I got the numbering wrong in my last "best of 2007" post, as if it matters. Laura Veirs was #6 on my list. The actual #5 was the New Pornographers' "Challengers", another swell album in a series of swell albums. (Not quite as good as "Twin Cinema", but still, damn.) They've been expanding their sound over the years, no longer delivering all-hyper-power-pop-all-the-time but bringing in melancholy ballads, cut-and-paste experiments, and hypnotic epics that have retroactively made me feel much more warmly about their second album, "The Electric Version", which I had once dismissed as a carbon copy of their first album. Now that they're making so few songs that recall their first album, I don't mind having two versions of it.
Here are two very different tracks: Dan Bejar's "Myriad Harbor", a song about New York with an opening call-and-response couplet that cracks me up every time, and Carl Newman's "Adventures in Solitude", a delicate number that opens up at the end with a great vocal from Kathryn Calder, holding her own in a band with Neko fucking Case in it -- not bad.
(Obligatory Amazon link for the acquisitionally motivated. Or go to the Matador website and buy the executive edition, which includes downloads of every associated B-side, a twelve-track live CD, and videos.)
My rundown of my top 25 albums got interrupted when I went to Boston to solve (and, as it happens, win) the Mystery Hunt, and I haven't picked it up yet since returning. Sorry about that (assuming people are actually downloading the samples).
The Hunt was...okay. Not the weakest Hunt I've attended, but considering the circumstances of its creation, the fact that it came together at all, much less that it wasn't a complete disaster, is fairly miraculous.
I might have been grumpier in general about the Hunt, but a lot of the puzzles I worked on were actually quite satisfying to solve.
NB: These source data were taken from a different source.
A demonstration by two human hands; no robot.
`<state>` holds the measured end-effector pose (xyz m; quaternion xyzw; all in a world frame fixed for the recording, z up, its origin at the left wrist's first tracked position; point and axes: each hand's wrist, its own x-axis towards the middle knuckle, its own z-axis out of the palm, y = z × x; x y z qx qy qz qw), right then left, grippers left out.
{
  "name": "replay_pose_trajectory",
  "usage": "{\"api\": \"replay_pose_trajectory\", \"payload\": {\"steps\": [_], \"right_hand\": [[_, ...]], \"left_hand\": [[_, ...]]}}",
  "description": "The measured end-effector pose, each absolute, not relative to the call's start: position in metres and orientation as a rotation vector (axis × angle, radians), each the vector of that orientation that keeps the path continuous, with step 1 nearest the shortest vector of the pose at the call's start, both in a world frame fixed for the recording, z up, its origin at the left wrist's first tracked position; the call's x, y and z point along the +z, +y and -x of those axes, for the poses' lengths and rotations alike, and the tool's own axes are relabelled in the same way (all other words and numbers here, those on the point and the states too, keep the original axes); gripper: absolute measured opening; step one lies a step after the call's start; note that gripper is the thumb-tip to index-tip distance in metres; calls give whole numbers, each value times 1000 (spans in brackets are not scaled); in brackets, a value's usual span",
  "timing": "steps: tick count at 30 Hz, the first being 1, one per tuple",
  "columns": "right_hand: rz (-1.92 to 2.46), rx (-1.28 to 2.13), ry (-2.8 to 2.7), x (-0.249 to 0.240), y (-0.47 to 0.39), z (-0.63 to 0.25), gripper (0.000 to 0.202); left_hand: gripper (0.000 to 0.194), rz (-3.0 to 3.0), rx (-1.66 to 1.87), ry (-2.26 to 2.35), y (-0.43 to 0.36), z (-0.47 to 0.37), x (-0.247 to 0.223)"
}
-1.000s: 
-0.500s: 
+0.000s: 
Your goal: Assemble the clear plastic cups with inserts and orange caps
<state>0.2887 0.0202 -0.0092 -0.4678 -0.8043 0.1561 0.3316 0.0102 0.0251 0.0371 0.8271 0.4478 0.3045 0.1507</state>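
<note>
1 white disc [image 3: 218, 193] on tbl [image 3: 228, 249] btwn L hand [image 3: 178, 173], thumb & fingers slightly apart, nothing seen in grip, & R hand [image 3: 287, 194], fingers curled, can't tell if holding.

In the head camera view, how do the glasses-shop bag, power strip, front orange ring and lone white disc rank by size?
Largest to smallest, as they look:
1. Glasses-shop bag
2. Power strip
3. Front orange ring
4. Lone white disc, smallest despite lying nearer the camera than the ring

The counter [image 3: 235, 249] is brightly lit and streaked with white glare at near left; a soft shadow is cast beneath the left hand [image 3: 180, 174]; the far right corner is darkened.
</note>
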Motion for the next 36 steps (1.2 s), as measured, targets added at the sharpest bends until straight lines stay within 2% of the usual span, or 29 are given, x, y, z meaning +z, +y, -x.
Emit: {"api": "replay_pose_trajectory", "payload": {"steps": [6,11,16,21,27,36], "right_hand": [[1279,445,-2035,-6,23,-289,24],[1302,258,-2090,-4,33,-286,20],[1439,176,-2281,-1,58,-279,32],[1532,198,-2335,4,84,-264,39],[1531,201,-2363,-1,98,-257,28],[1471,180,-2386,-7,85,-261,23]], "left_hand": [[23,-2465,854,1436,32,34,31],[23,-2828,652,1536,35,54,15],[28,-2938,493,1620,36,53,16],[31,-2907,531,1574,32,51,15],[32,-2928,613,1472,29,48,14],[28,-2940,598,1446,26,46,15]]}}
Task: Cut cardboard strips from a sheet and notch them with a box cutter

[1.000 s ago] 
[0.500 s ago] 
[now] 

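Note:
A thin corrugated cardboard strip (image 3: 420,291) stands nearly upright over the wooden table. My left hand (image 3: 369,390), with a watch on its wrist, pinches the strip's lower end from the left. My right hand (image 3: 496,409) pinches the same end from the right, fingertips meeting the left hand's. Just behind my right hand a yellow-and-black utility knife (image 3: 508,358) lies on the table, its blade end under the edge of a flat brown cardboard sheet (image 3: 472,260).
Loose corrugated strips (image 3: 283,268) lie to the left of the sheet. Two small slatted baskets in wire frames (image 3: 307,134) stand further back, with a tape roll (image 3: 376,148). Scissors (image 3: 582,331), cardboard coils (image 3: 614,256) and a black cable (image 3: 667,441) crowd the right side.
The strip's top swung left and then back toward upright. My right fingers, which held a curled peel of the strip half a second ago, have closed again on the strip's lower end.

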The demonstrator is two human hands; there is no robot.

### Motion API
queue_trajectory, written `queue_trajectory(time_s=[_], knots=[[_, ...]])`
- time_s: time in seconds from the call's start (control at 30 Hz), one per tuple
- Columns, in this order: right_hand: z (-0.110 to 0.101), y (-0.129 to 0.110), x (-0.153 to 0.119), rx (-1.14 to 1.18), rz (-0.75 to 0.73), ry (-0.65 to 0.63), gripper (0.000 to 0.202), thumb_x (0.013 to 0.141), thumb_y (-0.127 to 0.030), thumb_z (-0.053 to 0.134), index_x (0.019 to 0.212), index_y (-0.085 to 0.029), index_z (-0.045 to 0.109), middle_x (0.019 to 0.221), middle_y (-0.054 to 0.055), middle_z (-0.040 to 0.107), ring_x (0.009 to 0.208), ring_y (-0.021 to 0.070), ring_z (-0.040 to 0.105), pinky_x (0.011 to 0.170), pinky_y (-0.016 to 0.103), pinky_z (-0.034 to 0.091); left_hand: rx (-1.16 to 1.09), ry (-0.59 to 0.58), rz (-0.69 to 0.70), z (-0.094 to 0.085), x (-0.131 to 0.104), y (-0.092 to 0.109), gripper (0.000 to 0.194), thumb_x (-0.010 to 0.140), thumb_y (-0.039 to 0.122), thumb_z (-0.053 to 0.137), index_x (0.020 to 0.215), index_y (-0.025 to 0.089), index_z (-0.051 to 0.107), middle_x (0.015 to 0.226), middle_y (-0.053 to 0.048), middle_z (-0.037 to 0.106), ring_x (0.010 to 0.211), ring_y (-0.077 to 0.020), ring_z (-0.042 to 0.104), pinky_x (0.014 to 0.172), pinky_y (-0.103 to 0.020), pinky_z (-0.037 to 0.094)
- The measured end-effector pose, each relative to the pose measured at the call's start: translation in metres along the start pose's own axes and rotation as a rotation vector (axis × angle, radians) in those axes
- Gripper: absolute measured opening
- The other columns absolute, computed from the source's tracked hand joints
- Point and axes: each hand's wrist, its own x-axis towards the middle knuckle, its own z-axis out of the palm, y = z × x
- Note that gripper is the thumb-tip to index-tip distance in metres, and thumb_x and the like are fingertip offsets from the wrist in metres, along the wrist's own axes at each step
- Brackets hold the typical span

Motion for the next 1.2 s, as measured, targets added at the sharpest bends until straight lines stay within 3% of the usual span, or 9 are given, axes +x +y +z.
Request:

I was only too happy to abandon puzzles when it seemed like further beating of my head against them would not be rewarding, and it turned out that many of those puzzles were, in fact, completely impossible to solve, so I'm glad I didn't spend more time on them. (The full answer for that last puzzle isn't up yet -- but it has something to do with finding the middle initials of G.I. Joe characters, and also rotating the circles in the knot pictures to make pairs of knots topologically equivalent. Obvious, really.)
But enough about the broken puzzles. Here are some fun ones that you might want to solve at home. (Note that not all of the explanation of the answers are up yet.)
X2. I didn't solve this, but the group that did enjoyed it, and it looked fairly straightforward but cool.
Treasure Map. A not-too-hard combination of a Concentration-style rebus and jigsaw puzzle.
The Cult of Helios. A cool little logic puzzle. Interpreting the diagram is tricky at first, but once you've sussed what's going on, it's lots of fun.
What Incarnation of Palindrome Are You? (Palindrome is the team that ran the Hunt.) Another puzzle I didn't work on, but my teammates clearly enjoyed solving it, and I thought the concept of an online quiz parody puzzle was amusing in itself.
Cross Examination. I never saw this puzzle at all! But it's a variety cryptic by someone I know, so probably it's worth solving. I'll give it a try soon.
Chimera. Just an insanely cool idea. You need to be familiar with World Puzzle Championship-type puzzles.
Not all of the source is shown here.